Requirement:
Your answer is a number only: how many lines in the data below contain "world"?

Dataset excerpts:
%%
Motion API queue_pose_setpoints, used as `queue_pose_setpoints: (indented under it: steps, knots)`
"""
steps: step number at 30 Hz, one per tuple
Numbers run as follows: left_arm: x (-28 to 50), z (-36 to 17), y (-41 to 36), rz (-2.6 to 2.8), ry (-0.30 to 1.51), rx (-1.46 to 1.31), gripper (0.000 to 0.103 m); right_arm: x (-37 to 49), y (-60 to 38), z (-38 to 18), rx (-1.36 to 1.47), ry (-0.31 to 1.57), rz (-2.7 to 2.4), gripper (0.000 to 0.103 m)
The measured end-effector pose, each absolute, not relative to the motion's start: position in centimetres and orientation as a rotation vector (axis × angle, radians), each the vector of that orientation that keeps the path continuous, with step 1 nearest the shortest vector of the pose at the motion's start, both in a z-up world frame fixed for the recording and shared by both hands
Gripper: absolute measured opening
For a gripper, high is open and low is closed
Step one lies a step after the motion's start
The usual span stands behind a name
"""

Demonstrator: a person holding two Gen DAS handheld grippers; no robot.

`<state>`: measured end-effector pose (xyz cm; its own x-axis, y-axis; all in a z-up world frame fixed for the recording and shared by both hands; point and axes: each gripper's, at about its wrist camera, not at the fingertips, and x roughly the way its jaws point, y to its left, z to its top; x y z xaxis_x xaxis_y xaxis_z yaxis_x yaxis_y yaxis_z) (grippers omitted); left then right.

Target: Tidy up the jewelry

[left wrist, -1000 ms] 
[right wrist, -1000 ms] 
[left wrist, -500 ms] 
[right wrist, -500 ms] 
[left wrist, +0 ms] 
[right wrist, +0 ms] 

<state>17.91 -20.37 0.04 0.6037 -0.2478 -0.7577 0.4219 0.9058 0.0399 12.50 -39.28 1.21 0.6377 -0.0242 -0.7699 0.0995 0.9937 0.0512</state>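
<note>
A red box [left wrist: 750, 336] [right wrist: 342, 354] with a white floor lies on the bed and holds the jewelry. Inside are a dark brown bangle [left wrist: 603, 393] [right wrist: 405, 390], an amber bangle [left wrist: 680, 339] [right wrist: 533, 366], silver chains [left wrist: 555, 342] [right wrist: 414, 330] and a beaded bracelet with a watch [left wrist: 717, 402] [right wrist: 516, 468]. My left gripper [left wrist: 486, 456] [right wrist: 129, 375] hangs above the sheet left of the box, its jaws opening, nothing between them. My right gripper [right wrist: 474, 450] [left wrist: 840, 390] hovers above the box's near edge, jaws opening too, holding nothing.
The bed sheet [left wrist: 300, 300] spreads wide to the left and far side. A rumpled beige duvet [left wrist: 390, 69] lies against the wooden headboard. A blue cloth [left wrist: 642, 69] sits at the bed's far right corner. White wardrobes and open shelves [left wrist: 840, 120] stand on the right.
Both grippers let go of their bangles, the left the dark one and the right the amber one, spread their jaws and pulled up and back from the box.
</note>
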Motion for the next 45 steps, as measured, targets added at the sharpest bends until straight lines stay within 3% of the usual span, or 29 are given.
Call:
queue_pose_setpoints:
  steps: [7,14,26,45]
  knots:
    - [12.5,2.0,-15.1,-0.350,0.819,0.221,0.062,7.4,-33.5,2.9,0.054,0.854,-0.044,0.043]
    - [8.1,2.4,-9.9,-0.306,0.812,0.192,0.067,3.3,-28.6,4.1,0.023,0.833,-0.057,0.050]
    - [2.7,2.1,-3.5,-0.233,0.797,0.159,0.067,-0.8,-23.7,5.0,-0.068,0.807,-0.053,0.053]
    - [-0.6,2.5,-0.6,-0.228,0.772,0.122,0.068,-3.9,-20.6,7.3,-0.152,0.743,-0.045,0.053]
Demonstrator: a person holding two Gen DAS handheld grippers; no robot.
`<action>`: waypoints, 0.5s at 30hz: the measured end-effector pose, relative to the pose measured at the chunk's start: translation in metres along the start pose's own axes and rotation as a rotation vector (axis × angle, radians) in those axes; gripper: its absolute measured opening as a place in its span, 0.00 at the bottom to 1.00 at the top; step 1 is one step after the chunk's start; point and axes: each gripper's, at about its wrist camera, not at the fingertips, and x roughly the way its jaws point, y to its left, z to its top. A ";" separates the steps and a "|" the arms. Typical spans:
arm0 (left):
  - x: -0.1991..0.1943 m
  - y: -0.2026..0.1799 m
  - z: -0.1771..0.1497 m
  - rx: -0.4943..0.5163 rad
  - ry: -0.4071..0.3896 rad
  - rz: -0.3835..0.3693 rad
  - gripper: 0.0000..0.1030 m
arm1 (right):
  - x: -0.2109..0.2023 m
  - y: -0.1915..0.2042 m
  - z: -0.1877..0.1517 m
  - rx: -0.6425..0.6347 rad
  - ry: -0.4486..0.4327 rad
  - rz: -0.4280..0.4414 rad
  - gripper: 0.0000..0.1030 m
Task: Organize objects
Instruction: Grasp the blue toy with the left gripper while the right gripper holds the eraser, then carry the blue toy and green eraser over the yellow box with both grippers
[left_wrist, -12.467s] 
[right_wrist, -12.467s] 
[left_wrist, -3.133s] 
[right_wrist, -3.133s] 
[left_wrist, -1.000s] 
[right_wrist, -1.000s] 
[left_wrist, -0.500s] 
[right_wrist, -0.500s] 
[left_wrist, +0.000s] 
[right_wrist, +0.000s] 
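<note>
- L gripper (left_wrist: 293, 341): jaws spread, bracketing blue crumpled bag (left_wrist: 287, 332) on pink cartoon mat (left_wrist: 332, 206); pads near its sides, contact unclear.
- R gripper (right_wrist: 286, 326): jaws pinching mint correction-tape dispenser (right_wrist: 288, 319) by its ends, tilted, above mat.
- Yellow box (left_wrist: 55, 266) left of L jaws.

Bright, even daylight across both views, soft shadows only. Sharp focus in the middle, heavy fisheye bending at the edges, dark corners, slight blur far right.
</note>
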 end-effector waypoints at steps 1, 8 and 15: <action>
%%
Exercise solution:
2